• [Requirement]: Could you copy the data that follows exactly as written, but drop the pictures?

• [Data for analysis]:
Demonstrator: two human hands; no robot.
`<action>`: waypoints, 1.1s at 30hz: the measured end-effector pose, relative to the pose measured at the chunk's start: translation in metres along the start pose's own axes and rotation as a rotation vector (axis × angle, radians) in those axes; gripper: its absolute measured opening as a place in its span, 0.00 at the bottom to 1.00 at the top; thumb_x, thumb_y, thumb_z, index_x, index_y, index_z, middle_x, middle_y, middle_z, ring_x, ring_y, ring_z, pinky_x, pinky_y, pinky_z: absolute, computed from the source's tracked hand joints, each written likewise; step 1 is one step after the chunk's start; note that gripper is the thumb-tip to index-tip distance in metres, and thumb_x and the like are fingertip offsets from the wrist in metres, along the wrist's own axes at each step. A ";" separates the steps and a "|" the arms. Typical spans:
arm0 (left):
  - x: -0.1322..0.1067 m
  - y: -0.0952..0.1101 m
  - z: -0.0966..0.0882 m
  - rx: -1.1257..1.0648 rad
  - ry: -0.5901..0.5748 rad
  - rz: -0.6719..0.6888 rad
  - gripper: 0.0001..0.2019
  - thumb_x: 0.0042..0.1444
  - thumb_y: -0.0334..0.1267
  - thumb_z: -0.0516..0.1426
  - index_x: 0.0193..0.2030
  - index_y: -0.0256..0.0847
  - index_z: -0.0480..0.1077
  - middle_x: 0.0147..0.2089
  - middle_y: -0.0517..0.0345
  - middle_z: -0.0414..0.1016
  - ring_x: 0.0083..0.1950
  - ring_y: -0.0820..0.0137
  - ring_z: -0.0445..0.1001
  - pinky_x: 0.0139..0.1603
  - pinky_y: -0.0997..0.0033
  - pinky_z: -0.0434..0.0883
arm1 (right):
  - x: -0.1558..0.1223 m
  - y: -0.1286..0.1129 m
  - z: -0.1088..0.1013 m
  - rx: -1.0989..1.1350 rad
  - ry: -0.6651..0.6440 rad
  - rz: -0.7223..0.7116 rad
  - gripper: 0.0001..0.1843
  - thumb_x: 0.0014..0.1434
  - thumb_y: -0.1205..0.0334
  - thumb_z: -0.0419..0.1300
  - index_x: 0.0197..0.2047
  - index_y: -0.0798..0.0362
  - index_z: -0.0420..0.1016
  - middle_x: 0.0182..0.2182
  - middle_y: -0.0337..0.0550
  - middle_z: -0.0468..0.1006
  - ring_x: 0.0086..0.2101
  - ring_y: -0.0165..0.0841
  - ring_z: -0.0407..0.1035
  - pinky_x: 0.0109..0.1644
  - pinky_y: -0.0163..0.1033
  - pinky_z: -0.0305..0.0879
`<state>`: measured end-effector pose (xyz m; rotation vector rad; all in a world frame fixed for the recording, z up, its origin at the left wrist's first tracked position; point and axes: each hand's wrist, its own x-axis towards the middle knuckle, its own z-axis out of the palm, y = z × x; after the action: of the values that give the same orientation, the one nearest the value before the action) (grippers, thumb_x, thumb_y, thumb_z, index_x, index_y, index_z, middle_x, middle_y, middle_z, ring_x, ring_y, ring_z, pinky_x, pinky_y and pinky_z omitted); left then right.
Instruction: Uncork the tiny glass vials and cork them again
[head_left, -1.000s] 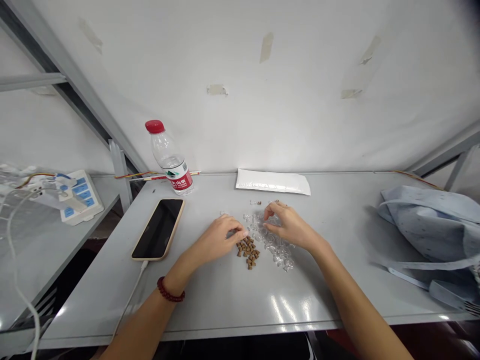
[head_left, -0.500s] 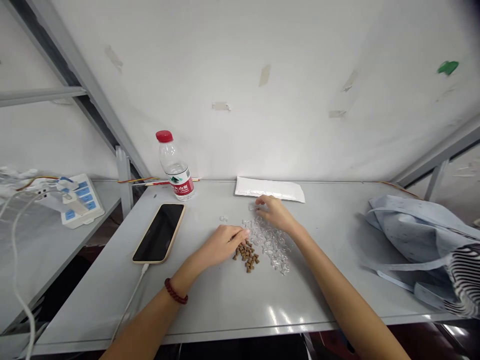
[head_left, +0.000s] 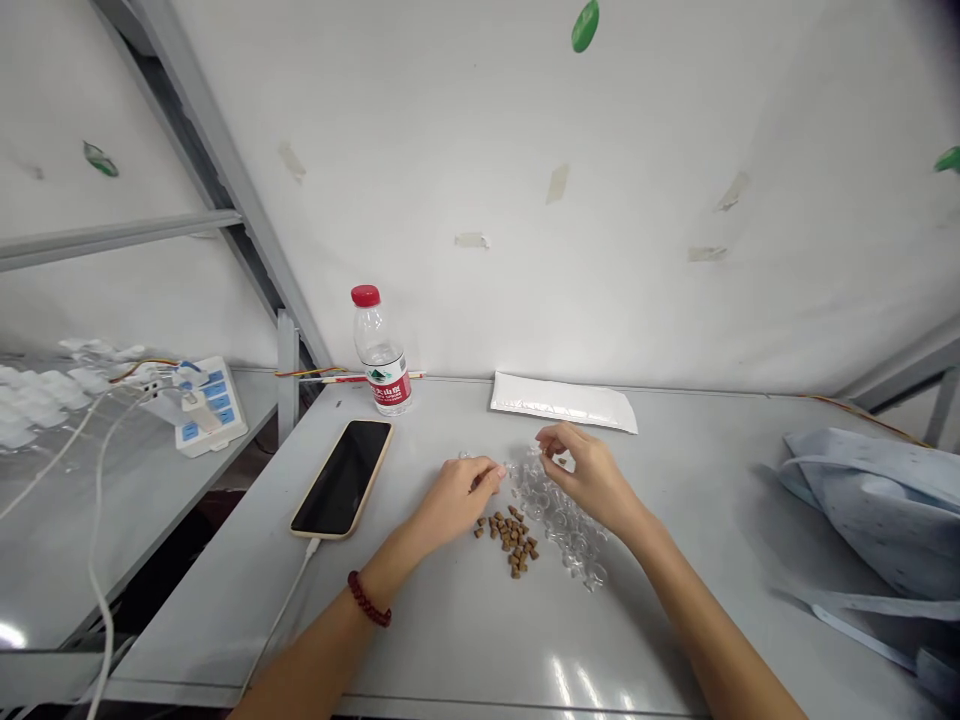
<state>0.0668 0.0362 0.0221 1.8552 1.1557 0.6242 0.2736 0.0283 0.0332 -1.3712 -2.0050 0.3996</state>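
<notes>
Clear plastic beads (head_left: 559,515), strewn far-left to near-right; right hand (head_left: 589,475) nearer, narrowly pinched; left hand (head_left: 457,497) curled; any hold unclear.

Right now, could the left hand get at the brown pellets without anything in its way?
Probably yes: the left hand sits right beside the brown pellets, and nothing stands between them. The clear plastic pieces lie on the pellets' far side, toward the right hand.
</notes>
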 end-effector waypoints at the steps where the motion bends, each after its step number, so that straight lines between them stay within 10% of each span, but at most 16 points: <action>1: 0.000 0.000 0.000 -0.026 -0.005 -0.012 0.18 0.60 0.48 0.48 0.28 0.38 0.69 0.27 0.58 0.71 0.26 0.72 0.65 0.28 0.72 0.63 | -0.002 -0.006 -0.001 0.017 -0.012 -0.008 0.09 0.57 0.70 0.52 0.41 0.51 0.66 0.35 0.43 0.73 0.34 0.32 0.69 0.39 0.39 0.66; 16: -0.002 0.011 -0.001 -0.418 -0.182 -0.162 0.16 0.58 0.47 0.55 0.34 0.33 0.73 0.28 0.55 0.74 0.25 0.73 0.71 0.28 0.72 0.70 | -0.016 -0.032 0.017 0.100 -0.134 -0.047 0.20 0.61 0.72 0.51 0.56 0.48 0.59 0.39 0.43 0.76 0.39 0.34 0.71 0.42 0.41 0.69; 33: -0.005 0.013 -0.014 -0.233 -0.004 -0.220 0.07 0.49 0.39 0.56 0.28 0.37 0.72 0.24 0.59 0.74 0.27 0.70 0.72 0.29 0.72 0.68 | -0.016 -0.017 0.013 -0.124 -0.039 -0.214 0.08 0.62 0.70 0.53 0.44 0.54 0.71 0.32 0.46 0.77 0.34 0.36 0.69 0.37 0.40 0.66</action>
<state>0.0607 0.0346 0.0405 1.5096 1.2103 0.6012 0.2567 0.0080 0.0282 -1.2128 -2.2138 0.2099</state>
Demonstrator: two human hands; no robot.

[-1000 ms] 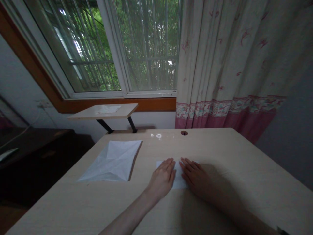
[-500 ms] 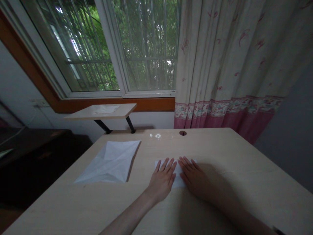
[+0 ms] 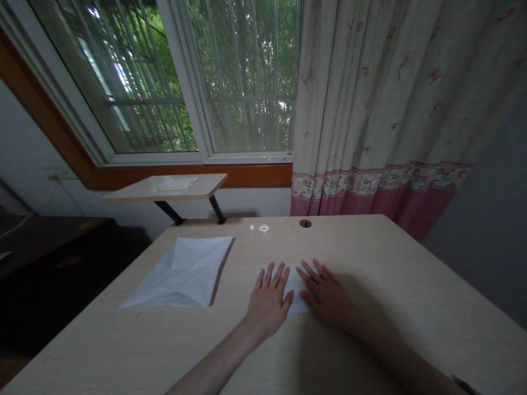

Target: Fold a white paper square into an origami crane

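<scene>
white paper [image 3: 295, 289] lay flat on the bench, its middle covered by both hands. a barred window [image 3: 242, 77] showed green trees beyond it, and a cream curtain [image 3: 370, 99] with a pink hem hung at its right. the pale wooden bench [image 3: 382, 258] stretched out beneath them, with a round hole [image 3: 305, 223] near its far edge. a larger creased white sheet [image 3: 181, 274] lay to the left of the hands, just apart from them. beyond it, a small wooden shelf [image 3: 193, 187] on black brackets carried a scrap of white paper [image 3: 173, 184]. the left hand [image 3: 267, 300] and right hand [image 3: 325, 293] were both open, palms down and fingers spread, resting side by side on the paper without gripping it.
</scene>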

• [Result below]:
Demonstrator: two human hands; no robot.
`<action>`: waypoints, 1.1s at 30hz: the measured end-effector pose, relative to the pose measured at the chunk's start: translation in metres along the start pose's own axes and rotation as a rotation vector (axis × angle, radians) in those axes; gripper: its absolute measured opening as a place in its span, 0.00 at the bottom to 1.00 at the top; thumb_x, thumb_y, thumb_z, index_x, index_y, index_z, middle_x, middle_y, middle_z, ring_x, ring_y, ring_z, pinky_x, pinky_y, pinky_z: absolute, computed from the source's tracked hand joints, each written likewise; step 1 is one step after the chunk's start; note that gripper is the thumb-tip to index-tip distance in metres, and thumb_x and the like are fingertip offsets from the wrist in metres, along the wrist's own axes at each step. A ";" separates the steps and a "|" the arms. Typical spans:
arm0 (left):
  - x: -0.1322..0.1067 m
  - y: -0.0952..0.1101 m
  - z: -0.0966..0.0882 m
  - rx: -1.1257..1.0648 rad
  - ry: -0.5901..0.5748 rad
  - rz: -0.6719..0.6888 rad
  - gripper: 0.0001..0.2019
  - thumb_x: 0.0042..0.1444
  - thumb_y: -0.0334..0.1267
  - thumb_z: -0.0516..0.1426
  - index_x: 0.0193..0.2030
  - index_y: -0.0256..0.0847
  - index_z: -0.0480..0.1077
  - middle_x: 0.0147..0.2089
  - middle_y: -0.0517..0.0345
  - middle_z: -0.0414..0.1016
  - ring_x: 0.0083..0.1950
  - ring_y: -0.0820..0.0137
  - ring_z: -0.0445..0.1001
  - pinky_x: 0.0139..0.1603
  - pinky_y: -0.0997..0.0033
  - pinky_z: -0.0434..0.0883
arm1 (right):
  - x: -0.1558..0.1223 m
  - y: -0.1286..0.1129 m
  - z: -0.1088..0.1013 m
  - rx: -1.0989..1.1350 rad
  - ry: -0.6651..0.6440 rad
  - rz: -0.7223..0.7116 rad
  - gripper: 0.0001..0.1843
  - thumb_x: 0.0014..0.1434
  - thumb_y: -0.1205..0.0334
  - thumb_z: -0.0419..0.1300
  - index_x: 0.0197..0.2047
  - index_y: -0.0798..0.0362
  - index_z: -0.0420..0.1016
  - middle_x: 0.0182..0.2182
  - middle_y: -0.0337..0.0550
  - middle_z: -0.0468..0.1006
  - ring_x: 0.0086..0.2101
  - ring_y: -0.0165..0.0841
  - ring_z: -0.0407..0.1035
  - pinky_x: 0.0109..0.1644
  - pinky_y: -0.0163..0.1033
  - pinky_z: -0.0305..0.0879
`<state>`: measured end-effector pose (xyz m; rotation vector rad; all in a world frame fixed for the recording, z up, its origin at the left wrist's first tracked position; point and axes: each hand's wrist, its own x-axis towards the middle knuckle, its own z-axis out of the palm, y = z × x; after the action: of the values that give the same orientation, the one nearest the value before the action) (grippers, thumb_x, thumb_y, thumb_z, index_x, index_y, index_z, middle_x, middle_y, middle_z, ring_x, ring_y, ring_z, pinky_x, pinky_y and pinky_z omitted); left then right.
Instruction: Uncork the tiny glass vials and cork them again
[head_left, -1.000s] 
[head_left, -0.500s] 
[head_left, +0.000s] 
<state>0.0668 0.0362 0.0221 1.8552 1.1557 0.6242 0.2736 0.0283 0.0332 -1.3712 -2.0050 0.3996</state>
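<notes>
Clear plastic beads (head_left: 559,515), strewn far-left to near-right; right hand (head_left: 589,475) nearer, narrowly pinched; left hand (head_left: 457,497) curled; any hold unclear.

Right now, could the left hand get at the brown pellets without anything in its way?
Probably yes: the left hand sits right beside the brown pellets, and nothing stands between them. The clear plastic pieces lie on the pellets' far side, toward the right hand.
</notes>
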 end-effector waypoints at the steps where the motion bends, each after its step number, so that straight lines between them stay within 10% of each span, but at most 16 points: <action>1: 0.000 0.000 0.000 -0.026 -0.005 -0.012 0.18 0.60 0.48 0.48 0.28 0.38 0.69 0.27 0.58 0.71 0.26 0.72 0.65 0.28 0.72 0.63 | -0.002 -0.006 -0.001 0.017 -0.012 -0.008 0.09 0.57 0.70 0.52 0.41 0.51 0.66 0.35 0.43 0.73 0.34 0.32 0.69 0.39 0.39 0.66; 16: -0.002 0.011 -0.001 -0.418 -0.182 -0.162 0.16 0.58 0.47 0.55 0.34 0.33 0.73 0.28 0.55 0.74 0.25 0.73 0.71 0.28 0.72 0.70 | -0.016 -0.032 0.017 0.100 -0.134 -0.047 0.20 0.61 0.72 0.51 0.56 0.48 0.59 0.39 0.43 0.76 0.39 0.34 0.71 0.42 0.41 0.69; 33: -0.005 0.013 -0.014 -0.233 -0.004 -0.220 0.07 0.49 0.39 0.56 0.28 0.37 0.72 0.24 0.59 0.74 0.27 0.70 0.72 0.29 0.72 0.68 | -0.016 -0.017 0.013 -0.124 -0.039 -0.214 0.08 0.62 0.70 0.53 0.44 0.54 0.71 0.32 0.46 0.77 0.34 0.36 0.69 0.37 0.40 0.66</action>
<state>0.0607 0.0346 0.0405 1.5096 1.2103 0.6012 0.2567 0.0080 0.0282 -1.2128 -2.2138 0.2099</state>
Demonstrator: two human hands; no robot.

[-1000 ms] 
[-500 ms] 
[+0 ms] 

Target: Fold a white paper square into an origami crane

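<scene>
white paper [image 3: 295, 289] lay flat on the bench, its middle covered by both hands. a barred window [image 3: 242, 77] showed green trees beyond it, and a cream curtain [image 3: 370, 99] with a pink hem hung at its right. the pale wooden bench [image 3: 382, 258] stretched out beneath them, with a round hole [image 3: 305, 223] near its far edge. a larger creased white sheet [image 3: 181, 274] lay to the left of the hands, just apart from them. beyond it, a small wooden shelf [image 3: 193, 187] on black brackets carried a scrap of white paper [image 3: 173, 184]. the left hand [image 3: 267, 300] and right hand [image 3: 325, 293] were both open, palms down and fingers spread, resting side by side on the paper without gripping it.
</scene>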

The requested output has been fully supplied.